Les traits tirés

Les traits tirés,
la tête renversée en arrière
arcades creuses, bouche bée,
tu as l’air d’une morte
dans le miroir de la coiffeuse,
comme d’une vieille guillotinée.
Madame Atropos, derrière toi,
criiic, criiic,
fait crisser ses ciseaux.

Entailles du couteau
sur le bois de la planche à pain,
crevés de la feuille
sur le billot du boucher.
Desinit in piscem
des trois livres que tu as écris
depuis deux ans déjà
et dont aucun éditeur
à ce jour ne veut.
Ut turpiter atrum
desinat in piscem mulier formosa superne,
spectatum admissi, risum teneatis, amici ?

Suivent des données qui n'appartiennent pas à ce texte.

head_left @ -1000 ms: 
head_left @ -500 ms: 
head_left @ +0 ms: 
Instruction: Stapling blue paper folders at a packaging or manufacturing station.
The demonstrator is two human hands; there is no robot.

« De telle sorte qu’un beau buste de femme
se terminerait en une vilaine queue de poisson.
À ce spectacle, pourriez-vous ne pas éclater de rire, mes amis ? » ((Horace. Art poétique. I, 3-5.))

Traits qu’on tire sur sa vie,
ses rêves,
vin qu’on a tiré, à la barrique,
et qu’il faut boire maintenant,
ô la piquette des années anciennes,
ô sa mousse violette
et son parfum de vieux foudre !

Traits des bateaux qu’on attache
à la queue-leu-leu
hompff, hompff,
pour remonter la rivière.
« Aux marchandises qui sont en grand volume et d’un grand poids,
le trait doit être plus fort. »
Traits qui font bouger
le fléau de la balance.
Traits des cordes qui descendent
le cercueil dans sa tombe.
Traits des oiseaux
qui zèbrent le ciel,
traits de métal fin
dans la passementerie un peu sale
du jour.

5 janvier 2017, après quinze jours de forte grippe.